Recorded data:
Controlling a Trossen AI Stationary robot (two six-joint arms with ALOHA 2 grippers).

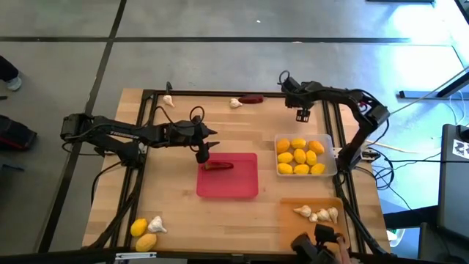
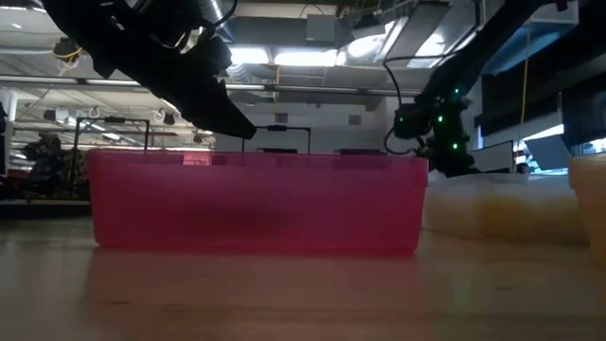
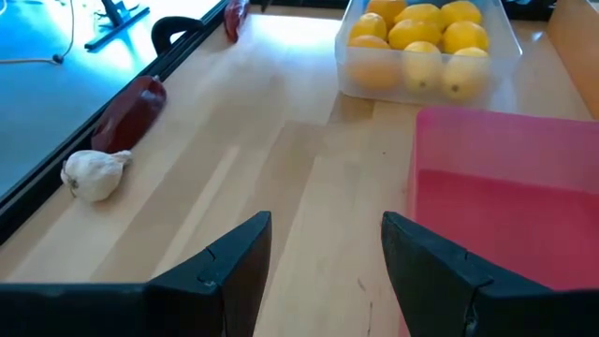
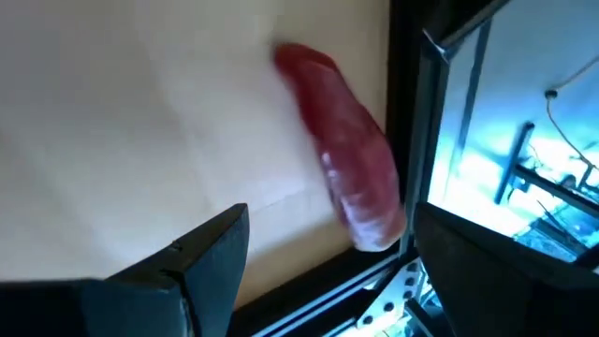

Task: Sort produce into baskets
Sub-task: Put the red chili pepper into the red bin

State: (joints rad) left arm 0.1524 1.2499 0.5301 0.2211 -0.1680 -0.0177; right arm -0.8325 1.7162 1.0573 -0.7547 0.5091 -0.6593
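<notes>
Left tool (image 1: pixel 203 155) hangs open at the red tray's (image 1: pixel 242 189) far-left corner.

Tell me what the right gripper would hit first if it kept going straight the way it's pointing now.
Most likely the red chili pepper lying by the table's far edge: the right wrist view shows it straight ahead of the right gripper, whose jaws stand open. Depth is unclear, so the bare wooden table might come first.

Mid tray (image 1: pixel 245 189) w/ chili (image 1: pixel 218 166) inside, lemon tray (image 1: pixel 331 157) to its right, garlic tray (image 1: pixel 287 218) front-right
</notes>
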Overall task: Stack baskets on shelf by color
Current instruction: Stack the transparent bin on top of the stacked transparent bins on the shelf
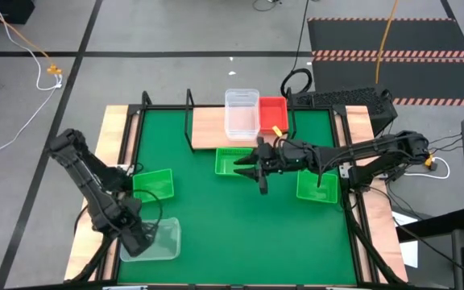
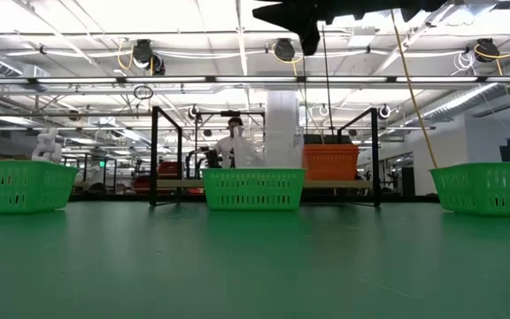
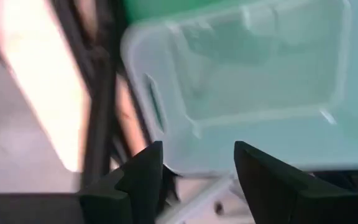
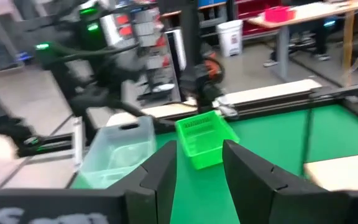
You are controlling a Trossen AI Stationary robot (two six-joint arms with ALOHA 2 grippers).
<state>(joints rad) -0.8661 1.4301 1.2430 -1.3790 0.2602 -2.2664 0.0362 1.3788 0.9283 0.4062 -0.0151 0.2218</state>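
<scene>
The shelf (image 1: 216, 129) holds a clear stack (image 1: 242, 113) beside red baskets (image 1: 273, 114); every basket looks empty. Three green baskets (image 1: 234, 160) and one clear basket (image 1: 153, 240) sit on the mat. The left gripper (image 1: 139, 238), jaws wide and empty, hovers at that clear one; closing on its rim likely follows. The right gripper (image 1: 248, 171), part open, holds nothing

**Around the green mat: cables, ramp and workshop clutter**

A green mat (image 1: 240, 217) covers the wooden table (image 1: 118, 129). In the high view, a white cable (image 1: 18, 48) with an orange connector (image 1: 54, 71) trails across the grey floor at upper left. A black ramp with striped edges (image 1: 389, 52) fills the upper right, crossed by a yellow cable (image 1: 387, 32). In the low view, a person (image 2: 234, 142) stands far behind, under ceiling lights (image 2: 104, 18).
</scene>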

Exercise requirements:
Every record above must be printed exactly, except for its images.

Task result:
Controlling a Trossen AI Stationary robot (two six-joint arms with ALOHA 2 grippers).


Task: Sort produce into baskets
Sub-task: Put the red chili pepper into the red bin

State: (joints rad) left arm 0.1524 1.2499 0.5301 0.2211 -0.1680 -0.0177; right arm -0.8325 1.7162 1.0573 -0.7547 0.5091 -0.6593
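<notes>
Left tool (image 1: pixel 203 155) hangs open at the red tray's (image 1: pixel 242 189) far-left corner.

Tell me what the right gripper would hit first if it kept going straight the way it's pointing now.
Most likely the red chili pepper lying by the table's far edge: the right wrist view shows it straight ahead of the right gripper, whose jaws stand open. Depth is unclear, so the bare wooden table might come first.

Mid tray (image 1: pixel 245 189) w/ chili (image 1: pixel 218 166) inside, lemon tray (image 1: pixel 331 157) to its right, garlic tray (image 1: pixel 287 218) front-right
</notes>
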Overall task: Stack baskets on shelf by color
Current instruction: Stack the transparent bin on top of the stacked transparent bins on the shelf
You are controlling a Trossen AI Stationary robot (two six-joint arms with ALOHA 2 grippers).
<state>(joints rad) -0.8661 1.4301 1.2430 -1.3790 0.2602 -2.2664 0.0362 1.3788 0.9283 0.4062 -0.0151 0.2218</state>
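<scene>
The shelf (image 1: 216, 129) holds a clear stack (image 1: 242, 113) beside red baskets (image 1: 273, 114); every basket looks empty. Three green baskets (image 1: 234, 160) and one clear basket (image 1: 153, 240) sit on the mat. The left gripper (image 1: 139, 238), jaws wide and empty, hovers at that clear one; closing on its rim likely follows. The right gripper (image 1: 248, 171), part open, holds nothing

**Around the green mat: cables, ramp and workshop clutter**

A green mat (image 1: 240, 217) covers the wooden table (image 1: 118, 129). In the high view, a white cable (image 1: 18, 48) with an orange connector (image 1: 54, 71) trails across the grey floor at upper left. A black ramp with striped edges (image 1: 389, 52) fills the upper right, crossed by a yellow cable (image 1: 387, 32). In the low view, a person (image 2: 234, 142) stands far behind, under ceiling lights (image 2: 104, 18).
</scene>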

The exercise is now done.